Why Today's Move Up in the Grains is Short-Term
Oct 05, 2011
Today we saw a decent run up in grain prices as the trade digested a surprising corn number with yields dropping to 149.5 from 151 last month. They also reduced total harvested corn acres by 430,000. Be careful on this number, as many in the trade are actually hoping for an acreage reduction by the USDA of more than twice this amount. As for soybeans, Informa bumped their yield estimate from 41.5 to 41.8 (the same exact number the USDA is using), but actually raised their harvested soybean acres by 70,000. Yesterday, I thought we had a few more bullish numbers thrown at the trade than most of the analyst had been expecting. STATS CAN came out with lower Canola numbers than the trade was looking for, and slightly lower All-Wheat numbers. That was followed up by the US Grains Council (USGC) concluding its tour of China's key production area. After taking 300 plus samples their data actually concluded that China would have another record corn crop of 167 million metric tons, which is basically an increase of approximately 9 million tons over last year's crop. The good news is this was well below the 178 million metric tons the USDA currently has estimated. The specifics of the USGC survey projects a corn harvest area of just over 74 million acres and a yield of just under 86 bushels per acre. More good news was the fact the USGC still believes China’s production will be insufficient in meeting their projected domestic demand. The Grain Council's thoughts are that China has drawn down its corn stocks the past few years to areas well below its 25% comfort level. Therefore, China will need to import to fully satisfy domestic demand and rebuild their surpluses. Based on the new data the USGC is now estimating import demand from China will be somewhere between 5 and 10 million tons.

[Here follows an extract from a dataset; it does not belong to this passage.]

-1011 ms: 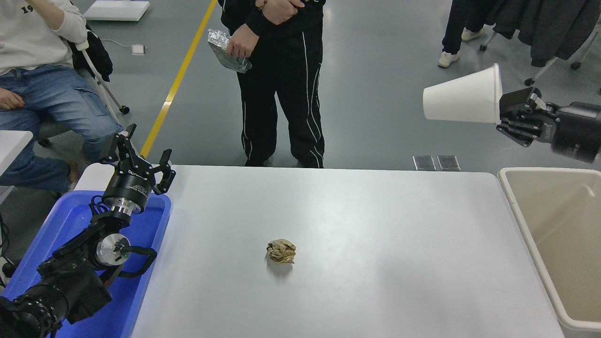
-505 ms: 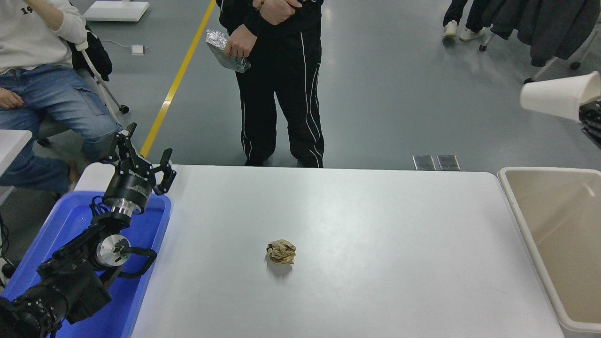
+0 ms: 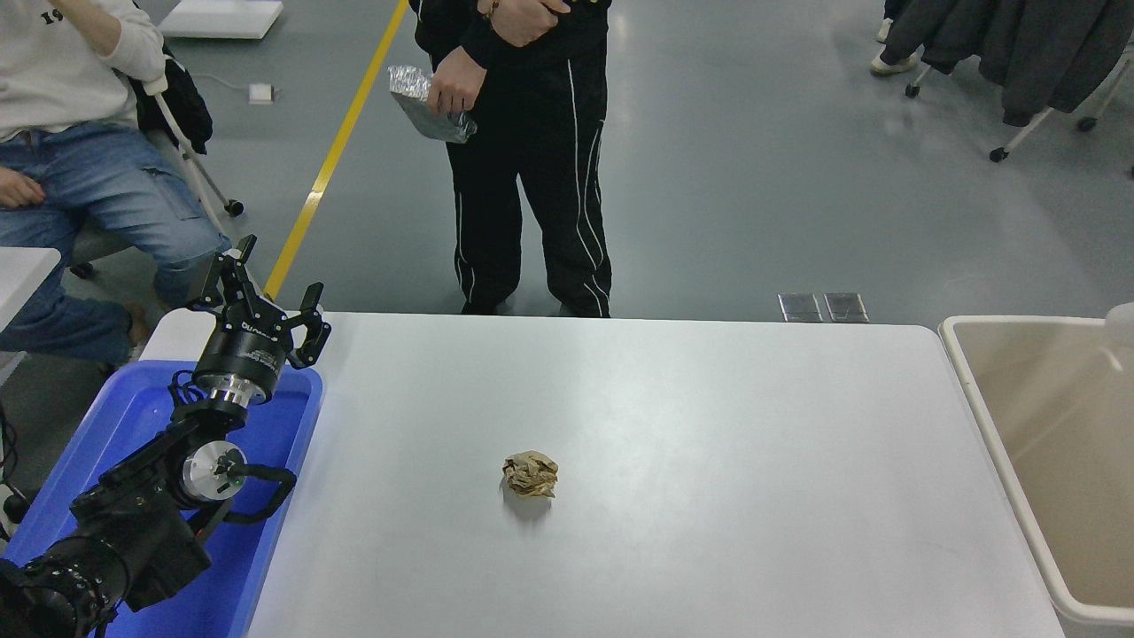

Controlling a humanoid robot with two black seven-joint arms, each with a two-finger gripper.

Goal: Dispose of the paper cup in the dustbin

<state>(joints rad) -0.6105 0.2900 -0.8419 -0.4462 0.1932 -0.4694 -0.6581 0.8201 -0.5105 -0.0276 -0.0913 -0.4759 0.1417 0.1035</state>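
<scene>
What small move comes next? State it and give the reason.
Probably release over the dustbin: a white sliver, likely the paper cup, shows at the right edge above its open top. The right hand is out of view, so grip is unconfirmed.

Looks like a robotics lab/test hall: grey coated floor point(image 3: 753, 177) w/ yellow lane line point(image 3: 332, 159) at upper left, wheeled coat rack point(image 3: 1019, 53) upper right, white work table point(image 3: 709, 461) at centre.
</scene>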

If we are talking about the "outside" markets you simply have to look at recent downgrades by Goldman Sachs, who just downgraded the economies in both Germany and France, thinking that they are both going to fallback into a recession. In addition, JPMorgan came out and downgraded their growth estimates in Brazil. Moody's decided they needed to get involved and has now downgraded Italy as well. The bottom line is that the US seems to be doing better, but the rest of the world is now "going to hell in a hand basket."
As I said in this morning’s report, we were due for some type of short-term bounce, which we got today. I still believe we are oversold, I am just not sold on the fact that the bottom is in. The winds in Europe may have shifted, but I promise that fire is still not out. Our best hope is for a better than expected US jobs report on Friday. If we can show that we have added 150,000 plus jobs the US stock market might really pop to the upside, US Treasuries could fall under some heavy pressure on reallocation, and we could end up with a little wind behind our sales. If the job data disappoints then all bets are off, and I would have to imagine we give back all of the short-term gains.
I continue to be hesitant trusting any rallies at this juncture. If you are a producer, I know your basis is beginning to jump, if you are thinking about selling some grain, I would get with your advisor and design a re-ownership strategy that fits your needs.